Methylglyoxal is a naturally produced cytotoxic electrophile, associated with diabetes and ageing. The toxicity of methylglyoxal is thought to be due to attack of nucleophilic centres of macromolecules including DNA, RNA and proteins. The glyoxalase enzyme system serves to detoxify methylglyoxal via a two-step pathway dependent on cellular glutathione. The first step is the conversion of the non-enzymatically formed glutathione-methylglyoxal hemithioacetal to the corresponding thioester by Glyoxalase I.  Glyoxalase II then cleaves the thioester to produce non-toxic D-lactate and regenerate glutathione.

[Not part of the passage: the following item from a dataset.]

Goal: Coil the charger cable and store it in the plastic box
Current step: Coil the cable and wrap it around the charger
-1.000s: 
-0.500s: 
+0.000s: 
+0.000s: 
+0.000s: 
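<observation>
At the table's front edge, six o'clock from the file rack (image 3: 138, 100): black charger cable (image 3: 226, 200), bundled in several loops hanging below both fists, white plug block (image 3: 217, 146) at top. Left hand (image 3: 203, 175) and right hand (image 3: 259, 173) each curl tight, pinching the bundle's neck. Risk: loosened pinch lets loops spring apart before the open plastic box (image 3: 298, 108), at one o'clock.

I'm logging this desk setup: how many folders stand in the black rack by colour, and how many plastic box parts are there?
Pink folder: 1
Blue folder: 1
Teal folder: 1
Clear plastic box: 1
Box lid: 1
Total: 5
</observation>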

We have determined the structure of GloA2 from Psedudomonas aeruginosa in space group P6₅ 22 (a = b = 51.04 Å, c = 327.1 Å) to 1.95 Å. The metalloenzyme possesses two sequentially identical metal binding sites. Active octahedral coordination of Ni²⁺ at one of the two sites supports previous data designating GloA2 as a Ni²⁺ class glyoxalase I enzyme. Two Zn²⁺ are bound at the second active site separated by 3.28 Å, with a bridging water molecule between them. This is a typical catalytic arrangement for glyoxalase II enzymes. Enzymatic assays confirm that GloA2 consumes S-D-lactoylglutathione in a metal dependent manner and LC-MS confirms that glutathione and lactate are products of the reaction. Our results demonstrate that GloA2 is a bi-functional enzyme, able to perform all of the enzymatically-catalyzed reactions of the methylglyoxal detoxification pathway. Most interestingly, it is able to perform both reactions with the same underlying protein architecture, distinguishing between reactions by the species of metal ion bound.